» Task description
Copying rule for the data below: pictures stay out, and only the lines from the one with "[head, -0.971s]" down to the one with "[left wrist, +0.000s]", inclusive, are repeated exactly.

» Records for processing

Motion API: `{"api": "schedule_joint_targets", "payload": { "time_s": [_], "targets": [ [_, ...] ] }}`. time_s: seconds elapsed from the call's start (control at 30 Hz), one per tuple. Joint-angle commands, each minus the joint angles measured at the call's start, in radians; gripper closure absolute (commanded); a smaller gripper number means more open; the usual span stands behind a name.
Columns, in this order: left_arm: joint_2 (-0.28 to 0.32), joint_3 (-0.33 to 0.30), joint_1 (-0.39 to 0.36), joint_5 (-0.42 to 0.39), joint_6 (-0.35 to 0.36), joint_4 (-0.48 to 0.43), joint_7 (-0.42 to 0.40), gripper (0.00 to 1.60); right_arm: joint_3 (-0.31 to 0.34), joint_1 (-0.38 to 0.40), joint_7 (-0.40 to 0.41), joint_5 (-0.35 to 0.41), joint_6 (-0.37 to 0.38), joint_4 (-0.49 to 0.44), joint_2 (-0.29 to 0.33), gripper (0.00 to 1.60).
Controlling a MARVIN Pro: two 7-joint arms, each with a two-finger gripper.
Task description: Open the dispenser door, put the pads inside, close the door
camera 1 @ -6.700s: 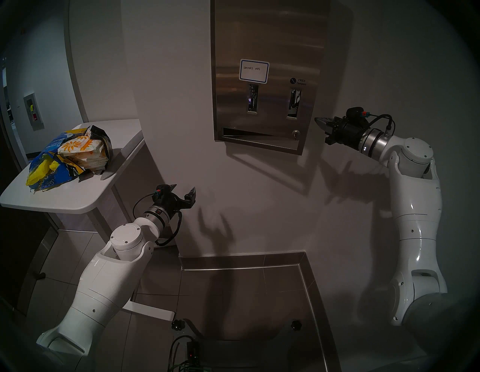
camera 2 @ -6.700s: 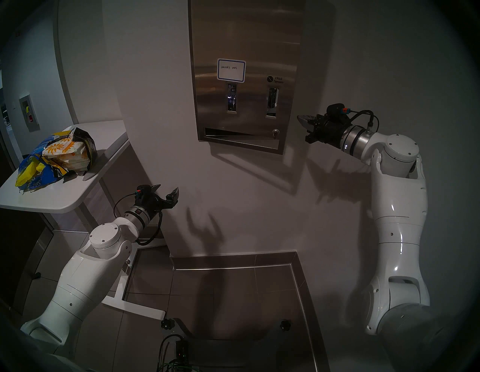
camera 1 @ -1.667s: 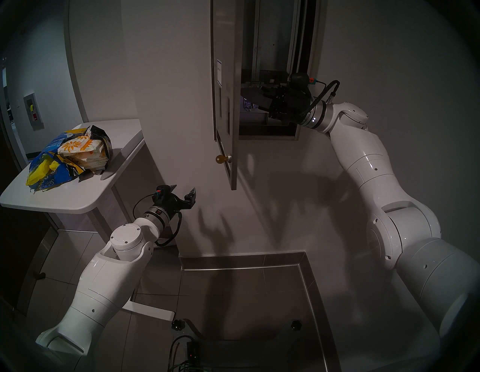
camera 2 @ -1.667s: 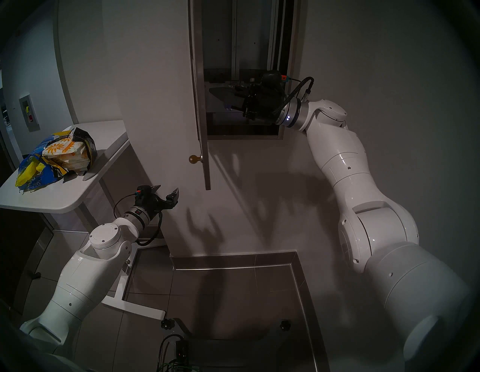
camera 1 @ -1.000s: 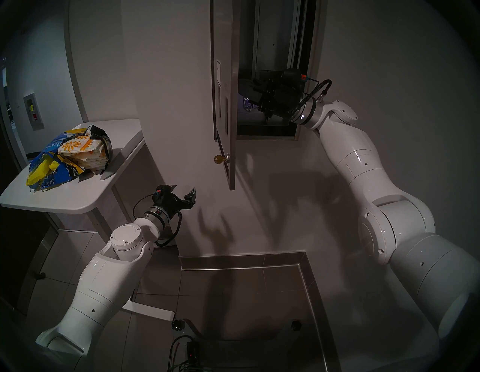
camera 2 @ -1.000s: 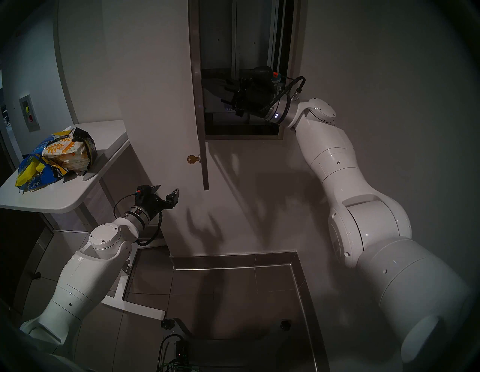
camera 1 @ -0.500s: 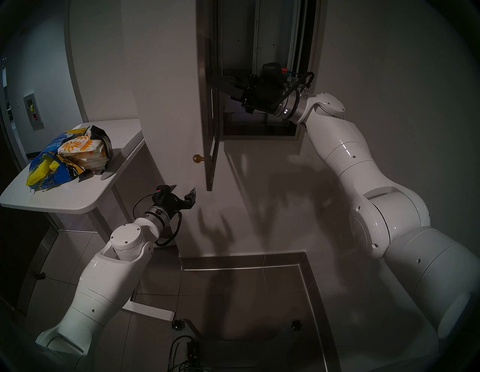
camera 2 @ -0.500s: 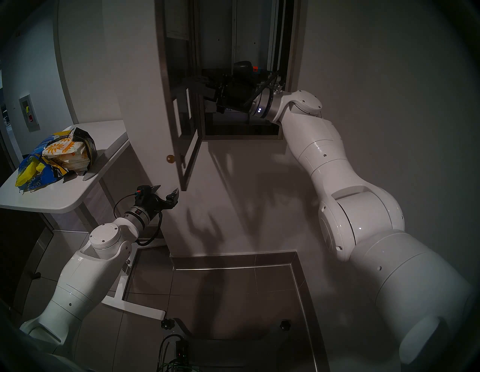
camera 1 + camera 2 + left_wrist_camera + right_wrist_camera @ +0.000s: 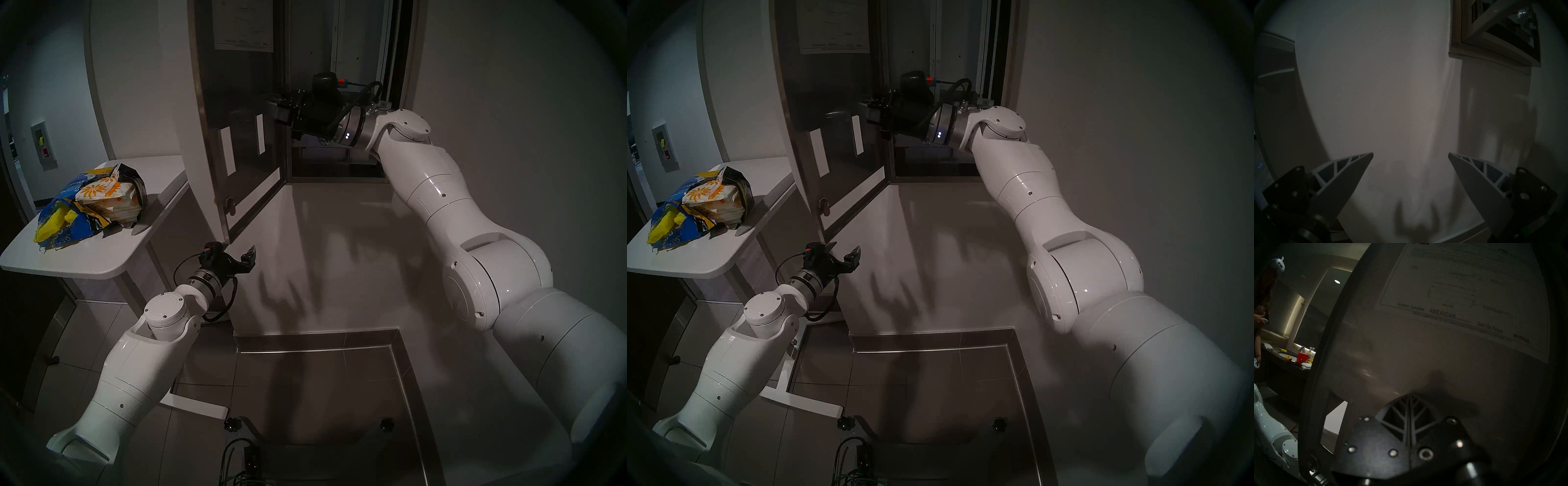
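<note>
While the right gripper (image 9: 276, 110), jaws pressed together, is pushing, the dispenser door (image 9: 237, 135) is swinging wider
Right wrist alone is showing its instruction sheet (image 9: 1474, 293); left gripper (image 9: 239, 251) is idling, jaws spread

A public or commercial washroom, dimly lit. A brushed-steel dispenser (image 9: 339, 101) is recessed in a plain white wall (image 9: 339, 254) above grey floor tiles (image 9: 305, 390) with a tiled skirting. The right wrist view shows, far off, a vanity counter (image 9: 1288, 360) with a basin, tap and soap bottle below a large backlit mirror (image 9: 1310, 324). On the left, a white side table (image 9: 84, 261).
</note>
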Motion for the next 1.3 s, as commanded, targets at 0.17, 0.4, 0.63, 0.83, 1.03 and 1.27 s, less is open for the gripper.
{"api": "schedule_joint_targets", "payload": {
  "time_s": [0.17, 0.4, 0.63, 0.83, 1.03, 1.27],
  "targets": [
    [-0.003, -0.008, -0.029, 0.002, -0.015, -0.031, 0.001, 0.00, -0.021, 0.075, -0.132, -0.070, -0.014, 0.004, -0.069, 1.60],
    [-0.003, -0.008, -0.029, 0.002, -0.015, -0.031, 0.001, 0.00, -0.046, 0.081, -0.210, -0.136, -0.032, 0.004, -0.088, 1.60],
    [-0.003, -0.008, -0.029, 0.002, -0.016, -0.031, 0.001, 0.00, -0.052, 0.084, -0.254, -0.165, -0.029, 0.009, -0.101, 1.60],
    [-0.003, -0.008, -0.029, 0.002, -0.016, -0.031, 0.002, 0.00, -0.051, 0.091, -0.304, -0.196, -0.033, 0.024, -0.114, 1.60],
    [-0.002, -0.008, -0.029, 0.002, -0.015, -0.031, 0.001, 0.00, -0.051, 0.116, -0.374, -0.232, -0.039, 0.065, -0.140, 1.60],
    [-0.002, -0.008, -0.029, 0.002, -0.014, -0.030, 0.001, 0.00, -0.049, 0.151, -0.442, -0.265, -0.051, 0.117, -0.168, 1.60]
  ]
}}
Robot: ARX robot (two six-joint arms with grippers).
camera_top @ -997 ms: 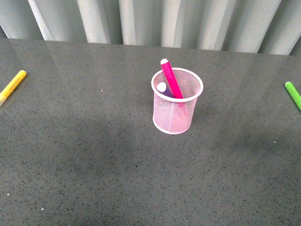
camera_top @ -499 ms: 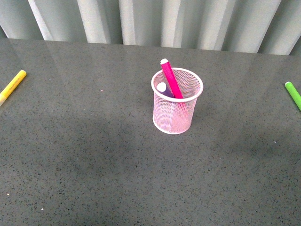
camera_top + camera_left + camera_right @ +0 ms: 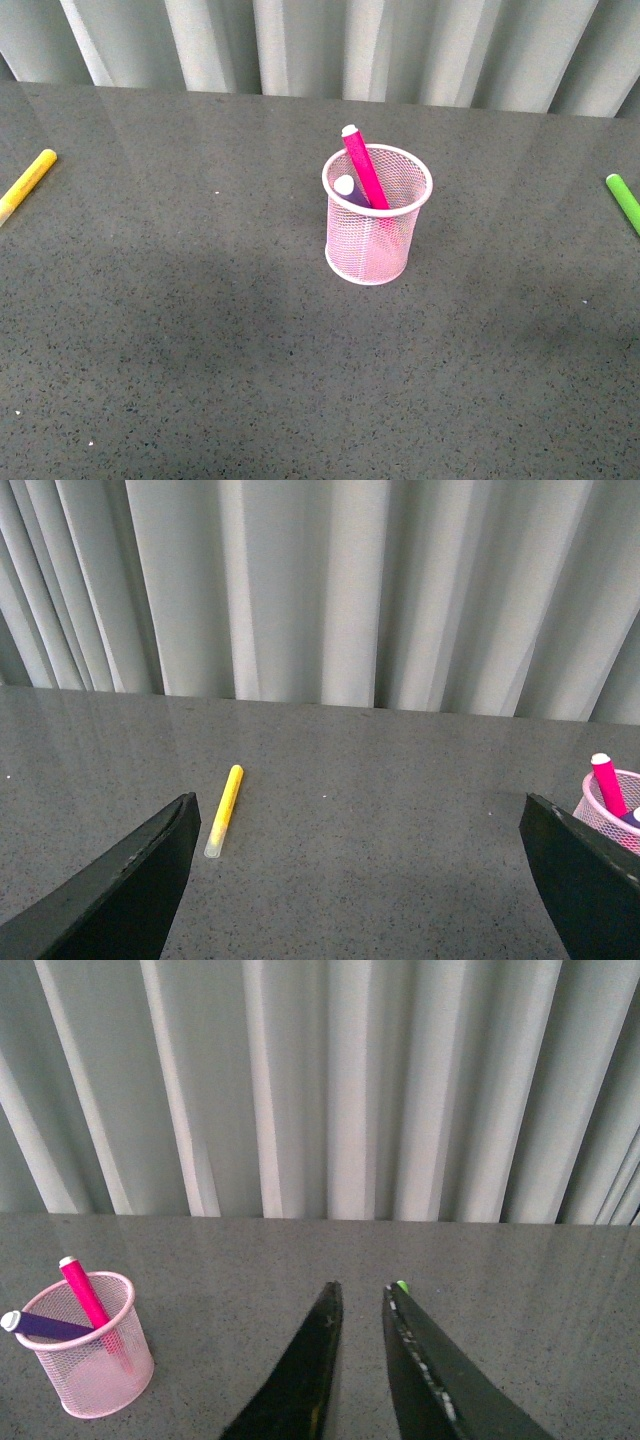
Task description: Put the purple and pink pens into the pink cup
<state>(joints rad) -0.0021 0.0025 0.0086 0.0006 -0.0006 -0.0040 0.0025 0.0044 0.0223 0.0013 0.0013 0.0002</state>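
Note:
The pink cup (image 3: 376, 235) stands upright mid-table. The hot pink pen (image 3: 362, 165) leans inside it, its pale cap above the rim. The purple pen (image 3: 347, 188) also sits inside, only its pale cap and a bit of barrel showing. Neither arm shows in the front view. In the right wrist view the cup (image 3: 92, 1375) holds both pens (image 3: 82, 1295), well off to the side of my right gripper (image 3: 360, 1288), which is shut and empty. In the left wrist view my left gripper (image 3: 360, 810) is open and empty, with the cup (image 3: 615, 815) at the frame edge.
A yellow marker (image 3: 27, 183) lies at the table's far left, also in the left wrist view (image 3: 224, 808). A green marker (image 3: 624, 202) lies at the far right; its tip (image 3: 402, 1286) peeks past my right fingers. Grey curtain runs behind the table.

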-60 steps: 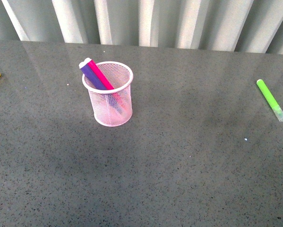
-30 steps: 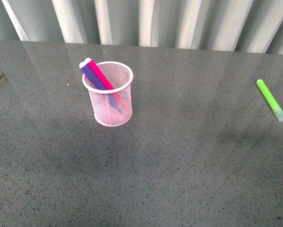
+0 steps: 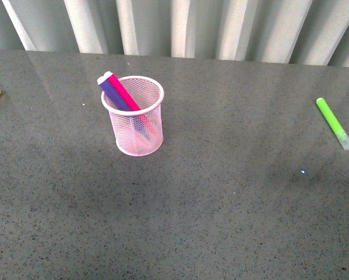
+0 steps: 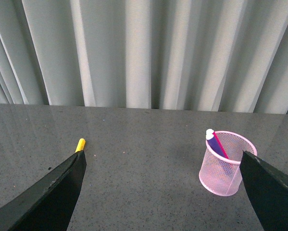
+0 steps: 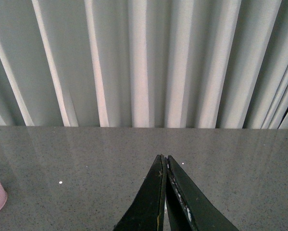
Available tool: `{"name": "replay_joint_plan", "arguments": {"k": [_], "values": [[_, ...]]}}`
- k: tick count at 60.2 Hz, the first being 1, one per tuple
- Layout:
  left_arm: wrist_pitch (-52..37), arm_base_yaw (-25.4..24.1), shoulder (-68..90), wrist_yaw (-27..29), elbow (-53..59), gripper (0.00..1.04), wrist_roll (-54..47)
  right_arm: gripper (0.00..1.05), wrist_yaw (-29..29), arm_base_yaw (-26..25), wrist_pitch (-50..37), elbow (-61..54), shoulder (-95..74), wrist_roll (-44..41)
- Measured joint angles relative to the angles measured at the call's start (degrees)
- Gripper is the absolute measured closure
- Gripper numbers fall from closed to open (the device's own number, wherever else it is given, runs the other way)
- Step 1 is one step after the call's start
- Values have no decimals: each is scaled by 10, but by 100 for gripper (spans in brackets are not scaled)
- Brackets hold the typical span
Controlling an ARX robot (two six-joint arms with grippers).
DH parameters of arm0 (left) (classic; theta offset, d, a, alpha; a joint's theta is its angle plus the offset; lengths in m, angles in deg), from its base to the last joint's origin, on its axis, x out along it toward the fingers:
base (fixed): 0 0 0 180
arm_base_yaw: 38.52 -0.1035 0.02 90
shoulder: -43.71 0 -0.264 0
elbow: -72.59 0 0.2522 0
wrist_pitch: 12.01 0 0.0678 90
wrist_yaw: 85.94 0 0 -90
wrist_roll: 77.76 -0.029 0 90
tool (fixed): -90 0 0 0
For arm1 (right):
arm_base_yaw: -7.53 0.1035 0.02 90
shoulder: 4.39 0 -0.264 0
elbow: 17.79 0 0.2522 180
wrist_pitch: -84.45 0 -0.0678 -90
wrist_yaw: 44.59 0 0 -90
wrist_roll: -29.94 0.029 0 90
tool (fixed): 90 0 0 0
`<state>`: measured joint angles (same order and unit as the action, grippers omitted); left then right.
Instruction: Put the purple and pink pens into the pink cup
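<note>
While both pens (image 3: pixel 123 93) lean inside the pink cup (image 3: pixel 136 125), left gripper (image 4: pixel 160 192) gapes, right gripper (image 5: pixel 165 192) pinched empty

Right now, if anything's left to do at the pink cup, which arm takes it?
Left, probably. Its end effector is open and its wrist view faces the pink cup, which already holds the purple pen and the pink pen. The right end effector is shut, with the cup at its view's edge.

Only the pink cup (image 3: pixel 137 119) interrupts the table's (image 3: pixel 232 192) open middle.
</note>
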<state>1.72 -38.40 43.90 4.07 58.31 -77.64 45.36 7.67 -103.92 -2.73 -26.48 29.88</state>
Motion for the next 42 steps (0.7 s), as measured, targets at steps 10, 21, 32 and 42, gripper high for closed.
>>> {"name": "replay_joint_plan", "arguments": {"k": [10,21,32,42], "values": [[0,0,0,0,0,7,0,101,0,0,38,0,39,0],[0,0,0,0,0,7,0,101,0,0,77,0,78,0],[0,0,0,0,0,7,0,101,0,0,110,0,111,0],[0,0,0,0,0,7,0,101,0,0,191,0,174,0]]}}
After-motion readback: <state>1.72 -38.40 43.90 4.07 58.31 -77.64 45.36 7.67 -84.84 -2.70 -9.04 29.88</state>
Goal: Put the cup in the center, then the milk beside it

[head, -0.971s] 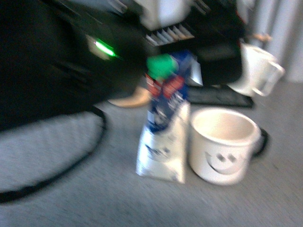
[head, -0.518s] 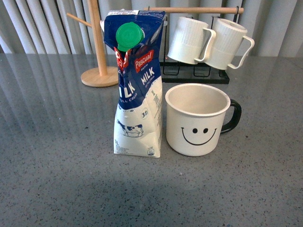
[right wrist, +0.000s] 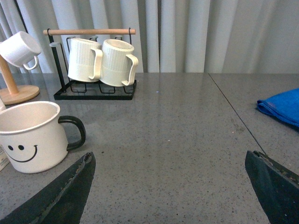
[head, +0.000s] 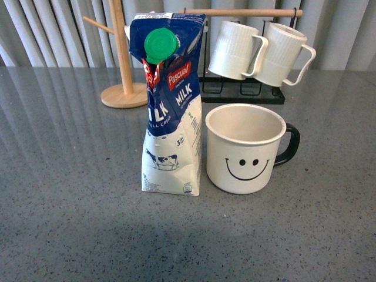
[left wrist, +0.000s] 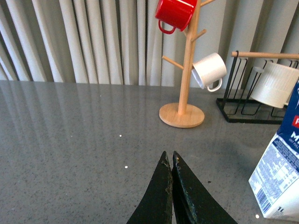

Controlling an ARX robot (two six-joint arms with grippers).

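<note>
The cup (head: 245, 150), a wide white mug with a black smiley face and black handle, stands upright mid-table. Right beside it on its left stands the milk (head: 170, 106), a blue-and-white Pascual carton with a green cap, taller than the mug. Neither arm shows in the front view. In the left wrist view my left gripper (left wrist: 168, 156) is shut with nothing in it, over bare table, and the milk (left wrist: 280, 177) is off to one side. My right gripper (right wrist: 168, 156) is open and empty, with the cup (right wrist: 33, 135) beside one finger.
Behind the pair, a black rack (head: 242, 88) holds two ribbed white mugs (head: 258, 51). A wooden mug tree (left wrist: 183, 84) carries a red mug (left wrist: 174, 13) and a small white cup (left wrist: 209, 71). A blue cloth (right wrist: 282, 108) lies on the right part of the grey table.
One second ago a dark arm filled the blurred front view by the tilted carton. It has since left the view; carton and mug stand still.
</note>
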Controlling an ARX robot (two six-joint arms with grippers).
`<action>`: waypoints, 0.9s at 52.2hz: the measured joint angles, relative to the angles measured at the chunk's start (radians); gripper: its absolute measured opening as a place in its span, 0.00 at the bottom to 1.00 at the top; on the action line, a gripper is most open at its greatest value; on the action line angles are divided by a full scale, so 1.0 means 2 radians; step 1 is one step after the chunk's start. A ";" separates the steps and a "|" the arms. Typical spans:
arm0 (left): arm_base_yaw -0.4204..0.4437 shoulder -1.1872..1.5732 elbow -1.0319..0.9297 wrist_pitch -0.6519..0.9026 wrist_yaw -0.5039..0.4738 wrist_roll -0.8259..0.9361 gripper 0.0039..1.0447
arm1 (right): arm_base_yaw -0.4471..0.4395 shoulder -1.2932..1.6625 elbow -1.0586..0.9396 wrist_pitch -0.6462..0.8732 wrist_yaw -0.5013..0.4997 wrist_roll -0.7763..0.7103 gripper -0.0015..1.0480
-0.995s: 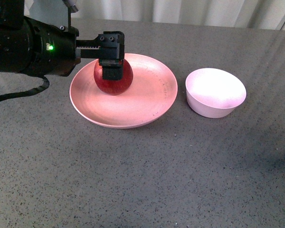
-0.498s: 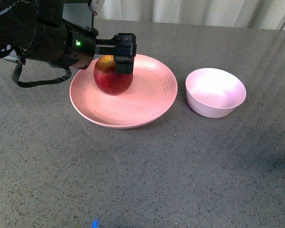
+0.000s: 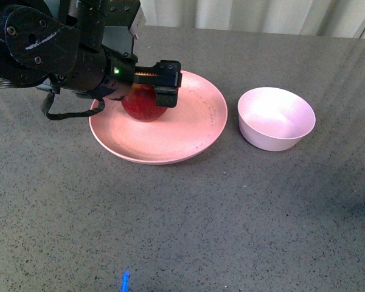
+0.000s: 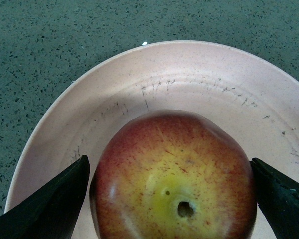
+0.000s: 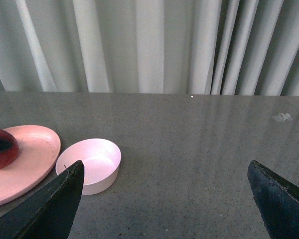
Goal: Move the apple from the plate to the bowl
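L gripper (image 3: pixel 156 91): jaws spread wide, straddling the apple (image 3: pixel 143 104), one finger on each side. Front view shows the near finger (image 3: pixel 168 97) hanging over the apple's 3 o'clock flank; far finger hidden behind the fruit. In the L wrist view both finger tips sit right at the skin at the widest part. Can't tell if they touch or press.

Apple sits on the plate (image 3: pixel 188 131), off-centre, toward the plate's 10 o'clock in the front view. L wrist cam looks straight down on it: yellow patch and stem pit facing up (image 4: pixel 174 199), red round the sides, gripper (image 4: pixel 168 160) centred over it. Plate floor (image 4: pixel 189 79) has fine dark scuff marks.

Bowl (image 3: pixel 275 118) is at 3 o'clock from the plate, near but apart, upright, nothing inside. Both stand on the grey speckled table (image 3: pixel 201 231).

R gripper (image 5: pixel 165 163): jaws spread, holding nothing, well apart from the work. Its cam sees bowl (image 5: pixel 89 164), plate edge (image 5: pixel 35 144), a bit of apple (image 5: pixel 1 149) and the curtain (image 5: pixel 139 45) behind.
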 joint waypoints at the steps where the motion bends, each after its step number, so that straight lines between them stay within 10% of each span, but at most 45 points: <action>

» Response to the exercise
[head, -0.971s] 
[head, -0.518s] 
[right wrist, +0.000s] 
[head, +0.000s] 
[left wrist, +0.000s] 

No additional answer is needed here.